Seeing this production
with the same cast live at Covent Garden
in April 1985, but not this specific
performance, I have very vivid memories
of the occasion. I knew it was going
to be filmed but I never saw it; Swedish
Television didn’t show it. Memory can
be deceptive of course, but when the
DVD started I felt at once transported
back to the Royal Opera House twenty
years ago, although to a better seat;
in 1985 I was perched in the amphitheatre.
In a way the two occasions were complementary
to each other, for from the amphi one
has a perfect over-view of the enormous
stage and Visconti’s sets really made
their mark while on the TV screen they
make fairly little impression and Brian
Large wisely chose to bring us into
the action by mostly working with close-ups.
With good actors this pays dividends
when the drama unfolds, for although
this is "Grand Opera" it is
in the main characters’ reactions and
relations that the real drama takes
place – just as in Aïda.
Occasionally this spotlighting also
has its drawbacks: the lighting, so
evocative when watching from a distance,
sometimes places the actors in an unfavourable
light and especially Don Carlo himself
in the first act seems to be suffering
from an advanced stage of jaundice.
To continue on a critical note the sound
is no more than adequate and the auto-da-fé
scene naturally is the big loser.
Bernard Haitink, who
is filmed from the pit every so often,
leads a well-knit performance, more
forward-going than his CD recording
made some ten years later, which is
well sung but too laid-back. It is a
long opera in predominantly dark colours,
here underlined by the dark sets and
costumes and often sparse lighting.
Some productions are redeemed by Don
Carlo in the final scene being transfigured.

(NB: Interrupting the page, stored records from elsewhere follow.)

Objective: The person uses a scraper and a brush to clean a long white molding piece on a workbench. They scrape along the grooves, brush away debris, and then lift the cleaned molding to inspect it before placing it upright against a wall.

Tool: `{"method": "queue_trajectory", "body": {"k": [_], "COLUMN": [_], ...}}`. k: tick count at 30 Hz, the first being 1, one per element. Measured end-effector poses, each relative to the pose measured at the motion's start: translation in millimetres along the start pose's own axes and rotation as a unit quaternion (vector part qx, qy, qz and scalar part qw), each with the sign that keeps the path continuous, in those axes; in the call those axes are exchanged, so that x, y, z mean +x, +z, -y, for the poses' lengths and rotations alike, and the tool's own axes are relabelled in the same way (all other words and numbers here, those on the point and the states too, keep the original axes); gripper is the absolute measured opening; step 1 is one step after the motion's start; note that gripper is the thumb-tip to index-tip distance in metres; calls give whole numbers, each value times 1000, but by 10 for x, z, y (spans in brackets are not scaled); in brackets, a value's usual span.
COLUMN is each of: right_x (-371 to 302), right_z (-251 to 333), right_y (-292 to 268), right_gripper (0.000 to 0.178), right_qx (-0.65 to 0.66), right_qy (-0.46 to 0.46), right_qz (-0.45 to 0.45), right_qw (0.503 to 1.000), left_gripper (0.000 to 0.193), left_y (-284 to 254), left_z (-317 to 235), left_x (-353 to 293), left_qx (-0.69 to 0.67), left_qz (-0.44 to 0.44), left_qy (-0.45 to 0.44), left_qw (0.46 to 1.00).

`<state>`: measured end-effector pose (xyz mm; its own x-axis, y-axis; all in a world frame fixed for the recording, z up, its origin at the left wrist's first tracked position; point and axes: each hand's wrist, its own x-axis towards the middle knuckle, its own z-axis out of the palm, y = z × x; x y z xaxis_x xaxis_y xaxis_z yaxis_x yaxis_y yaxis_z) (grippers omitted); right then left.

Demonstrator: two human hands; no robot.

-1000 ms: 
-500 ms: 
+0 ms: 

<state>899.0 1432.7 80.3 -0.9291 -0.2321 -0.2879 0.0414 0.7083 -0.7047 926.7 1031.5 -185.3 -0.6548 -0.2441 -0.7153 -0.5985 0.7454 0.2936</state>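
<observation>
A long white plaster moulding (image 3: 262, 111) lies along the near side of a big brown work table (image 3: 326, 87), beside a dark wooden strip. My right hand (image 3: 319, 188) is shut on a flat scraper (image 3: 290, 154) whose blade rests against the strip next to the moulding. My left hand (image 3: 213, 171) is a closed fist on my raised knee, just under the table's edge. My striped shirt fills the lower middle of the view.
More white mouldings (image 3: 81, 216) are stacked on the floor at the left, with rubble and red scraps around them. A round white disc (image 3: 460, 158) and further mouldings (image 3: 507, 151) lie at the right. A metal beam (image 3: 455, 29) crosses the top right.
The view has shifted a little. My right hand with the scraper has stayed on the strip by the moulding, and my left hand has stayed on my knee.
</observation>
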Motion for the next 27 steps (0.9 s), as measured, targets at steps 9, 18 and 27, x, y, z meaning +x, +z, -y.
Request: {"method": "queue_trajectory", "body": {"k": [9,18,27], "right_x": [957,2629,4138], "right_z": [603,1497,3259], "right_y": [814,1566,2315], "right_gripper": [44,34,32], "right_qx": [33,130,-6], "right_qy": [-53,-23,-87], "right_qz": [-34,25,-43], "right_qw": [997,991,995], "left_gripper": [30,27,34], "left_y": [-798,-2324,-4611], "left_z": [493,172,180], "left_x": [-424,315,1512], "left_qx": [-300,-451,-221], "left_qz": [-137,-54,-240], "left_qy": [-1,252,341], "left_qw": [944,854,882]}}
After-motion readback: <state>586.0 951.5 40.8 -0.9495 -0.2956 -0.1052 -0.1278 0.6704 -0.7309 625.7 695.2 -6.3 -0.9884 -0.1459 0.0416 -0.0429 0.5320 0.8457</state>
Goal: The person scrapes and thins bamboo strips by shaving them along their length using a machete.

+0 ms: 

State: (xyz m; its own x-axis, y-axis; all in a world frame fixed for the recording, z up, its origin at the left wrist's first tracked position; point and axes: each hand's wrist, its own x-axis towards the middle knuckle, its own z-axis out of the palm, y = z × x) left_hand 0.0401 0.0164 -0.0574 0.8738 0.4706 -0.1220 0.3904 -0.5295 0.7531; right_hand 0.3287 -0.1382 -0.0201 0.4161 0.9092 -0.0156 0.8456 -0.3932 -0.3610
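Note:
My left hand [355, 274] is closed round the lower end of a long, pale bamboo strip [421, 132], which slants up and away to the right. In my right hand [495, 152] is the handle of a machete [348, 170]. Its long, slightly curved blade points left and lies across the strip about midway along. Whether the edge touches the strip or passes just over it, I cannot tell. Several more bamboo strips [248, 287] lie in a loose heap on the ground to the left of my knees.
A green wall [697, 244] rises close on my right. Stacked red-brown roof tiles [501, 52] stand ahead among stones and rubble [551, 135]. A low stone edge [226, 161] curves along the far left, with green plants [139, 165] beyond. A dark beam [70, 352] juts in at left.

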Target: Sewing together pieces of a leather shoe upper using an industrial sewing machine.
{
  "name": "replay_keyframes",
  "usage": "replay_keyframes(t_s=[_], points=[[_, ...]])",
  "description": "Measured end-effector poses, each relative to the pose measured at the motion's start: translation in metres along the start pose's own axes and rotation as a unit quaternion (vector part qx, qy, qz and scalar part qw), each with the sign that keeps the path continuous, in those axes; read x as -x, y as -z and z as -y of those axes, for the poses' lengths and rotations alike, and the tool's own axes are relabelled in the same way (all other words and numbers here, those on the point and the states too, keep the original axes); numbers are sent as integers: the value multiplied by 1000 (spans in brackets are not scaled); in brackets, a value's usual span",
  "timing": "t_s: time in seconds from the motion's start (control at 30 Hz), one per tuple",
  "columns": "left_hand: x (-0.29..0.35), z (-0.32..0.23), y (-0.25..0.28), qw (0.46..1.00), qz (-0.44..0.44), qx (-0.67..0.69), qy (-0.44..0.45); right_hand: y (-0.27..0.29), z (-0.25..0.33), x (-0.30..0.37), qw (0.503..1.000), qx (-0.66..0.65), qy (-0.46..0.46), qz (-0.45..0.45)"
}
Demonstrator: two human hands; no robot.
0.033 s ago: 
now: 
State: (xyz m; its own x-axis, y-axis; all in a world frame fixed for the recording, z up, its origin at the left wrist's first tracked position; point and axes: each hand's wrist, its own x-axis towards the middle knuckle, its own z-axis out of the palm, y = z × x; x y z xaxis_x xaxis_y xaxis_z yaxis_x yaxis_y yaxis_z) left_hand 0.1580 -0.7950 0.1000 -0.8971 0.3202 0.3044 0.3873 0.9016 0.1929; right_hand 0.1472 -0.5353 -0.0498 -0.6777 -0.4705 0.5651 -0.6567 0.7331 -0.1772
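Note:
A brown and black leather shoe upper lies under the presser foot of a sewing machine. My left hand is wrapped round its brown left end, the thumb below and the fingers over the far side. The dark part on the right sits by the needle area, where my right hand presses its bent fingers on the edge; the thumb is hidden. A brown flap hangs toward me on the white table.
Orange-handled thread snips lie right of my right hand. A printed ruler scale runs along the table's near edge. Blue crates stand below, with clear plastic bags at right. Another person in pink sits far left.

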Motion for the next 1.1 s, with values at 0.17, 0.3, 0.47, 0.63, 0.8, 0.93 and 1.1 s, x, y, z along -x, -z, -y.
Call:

In the current Stockholm production,
though, he kills himself and here he
is dragged by Charles V, seemingly against
his will, into the unknown darkness.
The central themes in the drama: the
complicated love relations, Philip’s
despotic reign and his yielding to the
altar, personified by the Grand Inquisitor,
are well delineated in a performance
that grows in intensity and never slackens.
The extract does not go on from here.